Siamo nel bel mezzo del processo indiscriminato all'Ultras, sentiamo ogni giorno parlare gente come Pisanu (intercettato mentre chiedeva favori a Moggi), Lotito (coinvolto in Calciopoli) ecc ecc, sentiamo da più parti gente che ha preso al volo la vicenda, non portando rispetto alla morte di un uomo, per spostare l'attenzione sugli stadi non adeguati, un bell'affare per molti, anche per lo Stato.
Sentiamo anche gente rinnegare il recente passato e, per farsi bella e mischiarsi al coro, unirsi nella caccia alle streghe. Sentiamo chiamarci "disadattati", "casi sociali", "falliti", "disoccupati" ecc ecc. Praticamente, niente di nuovo.
Noi non rinneghiamo i nostri pensieri da Ultras, eravamo Ultras prima del derby siciliano mentre preparavamo PARMA-Fiorentina, siamo Ultras oggi quando tutti ci danno contro, anche chi ci ascoltava, chi cercava di capire le nostre ragioni. Mai come ora siamo soli, soli contro tutti.
Ma non vogliamo fare del vittimismo.

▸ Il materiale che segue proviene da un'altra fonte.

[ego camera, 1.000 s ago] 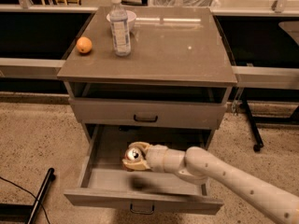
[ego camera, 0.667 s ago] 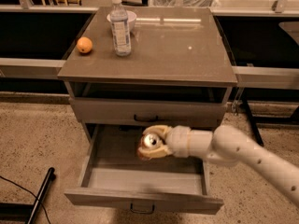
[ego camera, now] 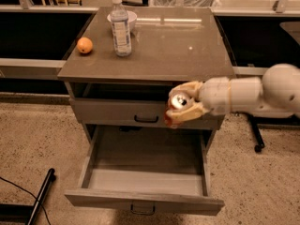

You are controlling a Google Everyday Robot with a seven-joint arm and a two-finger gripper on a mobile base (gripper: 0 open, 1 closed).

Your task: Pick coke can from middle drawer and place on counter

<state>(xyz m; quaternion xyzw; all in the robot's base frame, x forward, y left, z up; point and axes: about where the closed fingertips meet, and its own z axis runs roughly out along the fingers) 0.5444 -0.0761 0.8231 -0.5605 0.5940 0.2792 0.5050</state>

Se siamo arrivati a questo punto c'è un perché, anche se, per buttarsi nel ragionamento, si rischia veramente di avvicinarsi a quei pennivendoli che credono di sapere tutto di un movimento giovanile nato più di 35 anni fa.
Con l'aumentare della repressione in risposta alla violenza, che fa parte del mondo Ultras, forse era il momento di usare la testa, e questo già da anni a questa parte. Noi nella nostra piccola realtà l'abbiam fatto, anche per motivi di "sopravvivenza", e, pur seguendo i nostri ideali, ci siamo adattati pagandone comunque le conseguenze in termini di arresti, diffide e manganellate.
Capiamo benissimo che per piazze più grandi queste parole potrebbero sembrare eresie, piazze per cui regole non ne esistono in quanto l'Ultras viene dalla strada (condividiamo), per cui nulla è vietato. Purtroppo però se siamo noi Ultras i primi ad alzare il livello dello scontro, non possiamo poi non aspettarci un ritorno di fiamma ben maggiore, a cui forse non tutti potrebbero resistere.
Discorso complicato, troppo, da cui è difficile uscirne. Troppo facile col senno di poi dire "bisognava usar la testa" (anche a ragione), "scontri a mani nude", quando si sa benissimo che in cambio si potevano ricevere lacrimogeni ad altezza uomo, manganelli al contrario, o da altri rivali: spranghe, coltelli e razzi.
Ma guardando avanti, quale futuro si prospetta per noi Ultras? Prendendo per esempio una piazza piccola come la nostra.
Tralasciando l'aumento della repressione che ci sarà sicuramente, la cosa che forse ci spaventa di più è come cambierà il modo di andare allo stadio.
Siamo in Italia vero, ma non crediamo che questa volta tutto passi sotto l'uscio, come si vuol dire.
Se ci proibiranno le trasferte, massimo momento di aggregazione per il gruppo, se non ci permetteranno di stare in piedi a cantare e sventolare, a esporre liberamente le nostre idee su striscioni, come diventerà per un Ultras il modo di andare allo stadio? O meglio, il modo di andare allo stadio sarà adatto all'Ultras, per come noi lo intendiamo?
Interrogativi, domande, paure.
Non ci resta che aspettare le decisioni di chi non guarda solo il problema della violenza ma anche i propri interessi, non ci rimane che stare a guardare, per poi trovarsi a quattr'occhi e decidere.
Guardando negli occhi e ascoltando quei "ragazzi" che allo stadio vanno da oltre 20 anni, alcuni dei quali già hanno abbandonato, lo stadio non il gruppo, per principio, per non dare il nome da stampare su un biglietto.
DA PIU' DI 30 ANNI TRADIZIONALMENTE ULTRAS... A TESTA ALTA!